> **Task**:
The word to look for is "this". Report every line of the entries below that has it.

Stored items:
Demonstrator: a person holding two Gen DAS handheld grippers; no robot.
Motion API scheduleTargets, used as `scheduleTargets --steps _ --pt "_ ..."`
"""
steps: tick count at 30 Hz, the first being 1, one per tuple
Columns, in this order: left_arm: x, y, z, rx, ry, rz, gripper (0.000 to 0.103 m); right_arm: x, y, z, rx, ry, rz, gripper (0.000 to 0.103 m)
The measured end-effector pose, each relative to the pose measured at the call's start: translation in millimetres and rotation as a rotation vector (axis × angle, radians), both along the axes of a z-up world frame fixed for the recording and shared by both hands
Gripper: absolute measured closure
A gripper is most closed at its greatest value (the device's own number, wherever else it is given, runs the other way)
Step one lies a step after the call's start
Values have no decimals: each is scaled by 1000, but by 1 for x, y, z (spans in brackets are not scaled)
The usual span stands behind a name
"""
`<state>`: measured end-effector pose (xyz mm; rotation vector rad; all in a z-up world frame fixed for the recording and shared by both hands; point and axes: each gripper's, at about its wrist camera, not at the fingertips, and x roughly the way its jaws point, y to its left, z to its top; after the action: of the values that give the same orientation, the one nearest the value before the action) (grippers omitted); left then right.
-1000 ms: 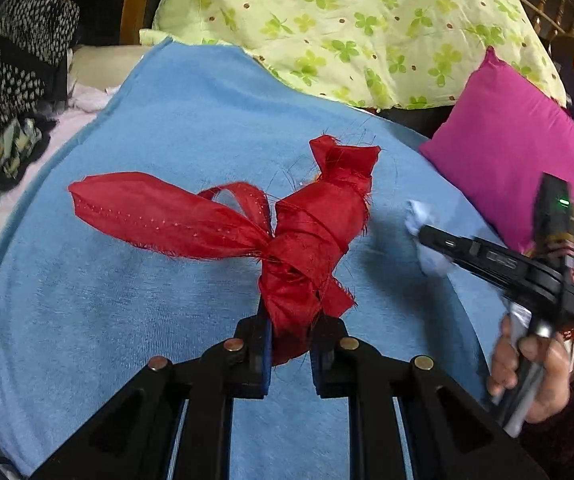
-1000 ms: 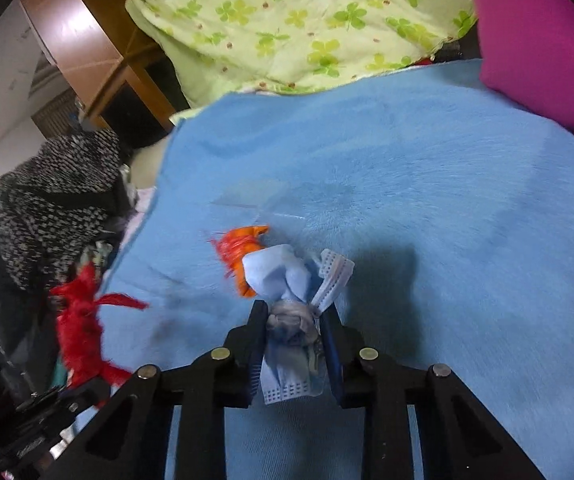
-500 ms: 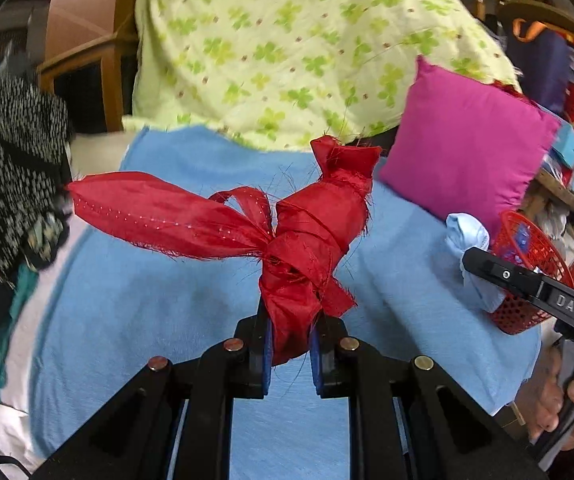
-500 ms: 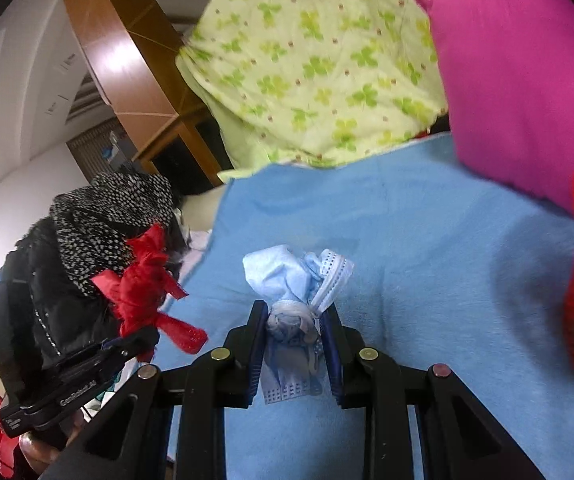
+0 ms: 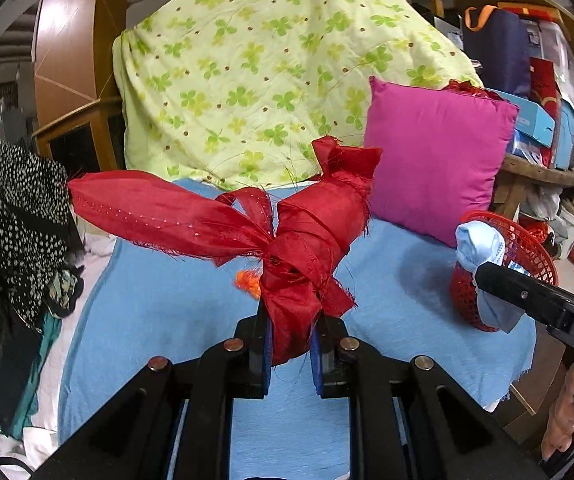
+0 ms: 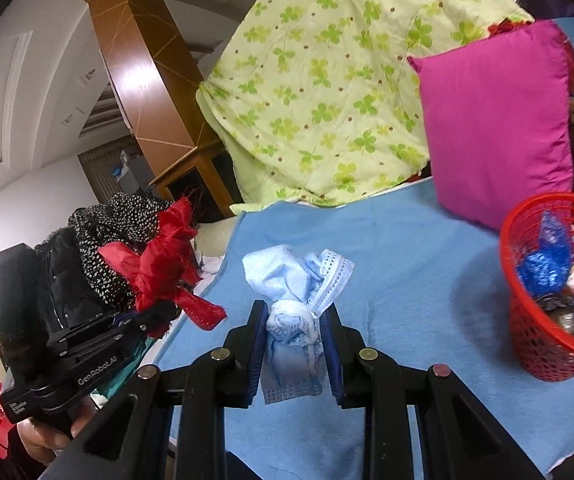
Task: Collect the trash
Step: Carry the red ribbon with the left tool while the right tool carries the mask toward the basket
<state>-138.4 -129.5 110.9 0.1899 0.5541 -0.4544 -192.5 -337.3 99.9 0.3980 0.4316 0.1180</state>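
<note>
Both grippers have lifted off the blue blanket (image 6: 407,248) toward the red basket (image 6: 543,344) — left gripper (image 5: 290,344) clamps the red cloth (image 5: 303,248), right gripper (image 6: 293,344) what's probably a crumpled mask (image 6: 295,280) — drop-off looks next.

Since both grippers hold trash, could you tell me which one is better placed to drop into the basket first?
Right, probably. The right gripper, shut on the face mask, is close beside the red basket; the left gripper, holding the red cloth, sits farther away.
</note>
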Motion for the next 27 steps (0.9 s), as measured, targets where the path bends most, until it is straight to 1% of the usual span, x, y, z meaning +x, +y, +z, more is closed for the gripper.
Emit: scheduleTargets --steps 11,27 --pt "-18 -27 8 47 -47 -31 86 -32 -24 6 12 -48 -45 74" --pt "-35 -58 15 97 -86 -86 86 -58 -55 9 45 -84 -100 74"
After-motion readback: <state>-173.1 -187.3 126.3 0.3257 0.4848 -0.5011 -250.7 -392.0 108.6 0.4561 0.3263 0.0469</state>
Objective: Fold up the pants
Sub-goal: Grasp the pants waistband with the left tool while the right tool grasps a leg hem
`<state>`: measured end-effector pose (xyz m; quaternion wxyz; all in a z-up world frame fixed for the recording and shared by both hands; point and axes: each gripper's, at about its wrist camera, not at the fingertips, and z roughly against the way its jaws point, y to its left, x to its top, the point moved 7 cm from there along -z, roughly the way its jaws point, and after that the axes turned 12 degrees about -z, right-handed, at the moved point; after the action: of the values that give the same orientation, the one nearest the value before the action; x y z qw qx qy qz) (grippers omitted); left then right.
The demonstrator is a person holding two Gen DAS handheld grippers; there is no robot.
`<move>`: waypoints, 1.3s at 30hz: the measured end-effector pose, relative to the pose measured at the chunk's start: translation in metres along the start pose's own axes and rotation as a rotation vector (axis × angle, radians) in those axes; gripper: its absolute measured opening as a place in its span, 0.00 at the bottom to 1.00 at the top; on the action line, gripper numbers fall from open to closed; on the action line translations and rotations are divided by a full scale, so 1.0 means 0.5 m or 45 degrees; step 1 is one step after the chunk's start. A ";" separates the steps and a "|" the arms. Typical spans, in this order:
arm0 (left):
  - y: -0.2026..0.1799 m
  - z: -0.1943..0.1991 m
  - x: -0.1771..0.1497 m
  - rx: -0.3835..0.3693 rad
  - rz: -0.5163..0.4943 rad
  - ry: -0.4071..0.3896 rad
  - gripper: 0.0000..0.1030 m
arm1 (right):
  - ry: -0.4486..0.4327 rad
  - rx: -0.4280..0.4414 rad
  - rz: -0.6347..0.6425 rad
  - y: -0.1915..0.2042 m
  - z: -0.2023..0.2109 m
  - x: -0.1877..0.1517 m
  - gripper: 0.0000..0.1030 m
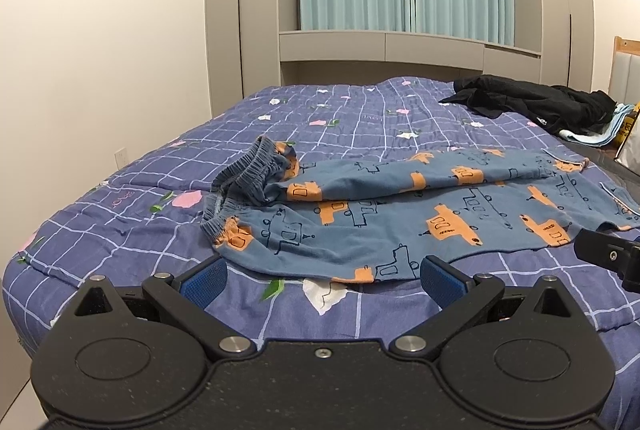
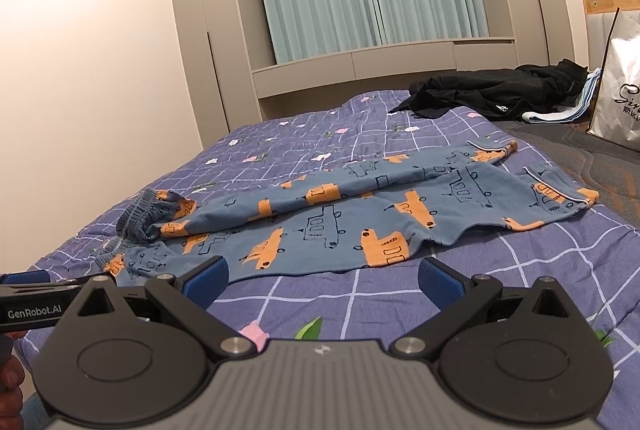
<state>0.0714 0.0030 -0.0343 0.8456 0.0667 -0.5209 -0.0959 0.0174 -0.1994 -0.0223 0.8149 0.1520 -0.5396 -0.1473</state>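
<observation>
Blue pants [image 1: 400, 214] with an orange and black vehicle print lie spread on the bed, one leg folded over the other. The waistband is bunched at the left and the cuffs are at the right. They also show in the right wrist view [image 2: 360, 226]. My left gripper [image 1: 322, 276] is open and empty, just in front of the near hem below the waist. My right gripper [image 2: 322, 276] is open and empty, just short of the near edge of the lower leg. The left gripper's body shows at the left edge of the right wrist view [image 2: 32, 294].
The bed has a purple checked quilt [image 1: 132, 230] with flower prints. A black garment [image 1: 532, 102] lies on folded light blue cloth at the far right. A white shopping bag [image 2: 620, 86] stands by the headboard. Wardrobes and teal curtains are behind.
</observation>
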 end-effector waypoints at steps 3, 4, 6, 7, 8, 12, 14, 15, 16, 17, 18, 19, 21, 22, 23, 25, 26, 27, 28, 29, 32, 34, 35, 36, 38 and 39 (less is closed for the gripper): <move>0.001 -0.011 0.000 0.003 -0.001 0.020 1.00 | 0.024 -0.011 0.017 0.002 -0.010 0.000 1.00; 0.002 -0.016 0.001 0.005 -0.002 0.030 1.00 | 0.036 -0.016 0.023 0.003 -0.014 0.001 1.00; 0.005 -0.026 0.003 0.013 -0.002 0.049 1.00 | 0.056 -0.017 0.034 0.006 -0.023 0.002 1.00; 0.007 -0.031 0.004 0.017 -0.002 0.056 1.00 | 0.067 -0.019 0.044 0.008 -0.028 0.004 1.00; 0.009 -0.036 0.006 0.021 -0.001 0.062 1.00 | 0.077 -0.020 0.052 0.010 -0.033 0.006 1.00; 0.016 -0.058 0.017 0.034 -0.007 0.079 1.00 | 0.104 -0.012 0.089 0.017 -0.052 0.016 1.00; 0.019 -0.069 0.024 0.039 -0.016 0.085 1.00 | 0.118 -0.012 0.099 0.020 -0.064 0.022 1.00; 0.020 -0.076 0.028 0.041 -0.020 0.088 1.00 | 0.127 -0.008 0.100 0.021 -0.070 0.025 1.00; 0.022 -0.082 0.033 0.043 -0.024 0.091 1.00 | 0.137 -0.004 0.099 0.022 -0.077 0.027 1.00; 0.024 -0.090 0.037 0.046 -0.025 0.094 1.00 | 0.145 0.000 0.098 0.023 -0.083 0.030 1.00; 0.027 -0.097 0.042 0.048 -0.026 0.095 1.00 | 0.154 0.003 0.098 0.024 -0.089 0.033 1.00; 0.029 -0.105 0.047 0.049 -0.027 0.098 1.00 | 0.168 0.006 0.100 0.024 -0.096 0.036 1.00; 0.033 -0.120 0.059 0.050 -0.032 0.102 1.00 | 0.204 0.005 0.109 0.025 -0.114 0.044 1.00; 0.037 -0.126 0.066 0.054 -0.037 0.102 1.00 | 0.220 0.003 0.114 0.025 -0.123 0.050 1.00; 0.041 -0.134 0.073 0.058 -0.044 0.098 1.00 | 0.239 -0.001 0.120 0.025 -0.133 0.057 1.00; 0.050 -0.148 0.091 0.067 -0.064 0.083 1.00 | 0.284 -0.015 0.153 0.026 -0.154 0.072 1.00; 0.055 -0.155 0.102 0.069 -0.075 0.074 1.00 | 0.303 -0.029 0.177 0.028 -0.165 0.080 1.00; 0.060 -0.163 0.112 0.070 -0.085 0.068 1.00 | 0.324 -0.048 0.201 0.030 -0.178 0.088 1.00; 0.066 -0.171 0.122 0.072 -0.090 0.065 1.00 | 0.347 -0.065 0.230 0.032 -0.190 0.097 1.00; 0.073 -0.181 0.134 0.076 -0.092 0.065 1.00 | 0.368 -0.075 0.259 0.034 -0.202 0.105 1.00; 0.096 -0.213 0.162 0.091 -0.094 0.068 1.00 | 0.398 -0.090 0.335 0.042 -0.231 0.128 1.00; 0.113 -0.238 0.177 0.111 -0.111 0.076 1.00 | 0.401 -0.087 0.371 0.048 -0.249 0.144 1.00; 0.119 -0.251 0.184 0.123 -0.124 0.079 1.00 | 0.403 -0.086 0.389 0.050 -0.257 0.150 1.00; 0.125 -0.263 0.188 0.137 -0.140 0.083 1.00 | 0.404 -0.082 0.404 0.052 -0.265 0.155 1.00; 0.137 -0.287 0.198 0.163 -0.173 0.092 1.00 | 0.412 -0.075 0.435 0.056 -0.286 0.166 1.00; 0.142 -0.300 0.203 0.168 -0.186 0.097 1.00 | 0.414 -0.069 0.448 0.059 -0.294 0.170 1.00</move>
<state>0.2564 0.0505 0.0017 0.8493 0.1636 -0.4874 -0.1200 0.1873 -0.1940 0.0061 0.9080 0.0554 -0.4152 0.0089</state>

> **Exercise solution**:
Columns, in this order: left_arm: x, y, z, rx, ry, rz, gripper (0.000 to 0.103 m); right_arm: x, y, z, rx, ry, rz, gripper (0.000 to 0.103 m)
`<move>`: waypoints, 1.3s at 30hz: the measured end-effector pose, relative to the pose measured at the chunk's start: translation in metres along the start pose's own axes and rotation as a rotation vector (axis × angle, radians) in those axes; gripper: its absolute measured opening as a place in its span, 0.00 at the bottom to 1.00 at the top; on the action line, gripper numbers fall from open to closed; on the action line translations and rotations are divided by a full scale, so 1.0 means 0.5 m or 45 degrees; step 1 is one step after the chunk's start. A ";" separates the steps and a "|" the arms. Typical spans, in this order:

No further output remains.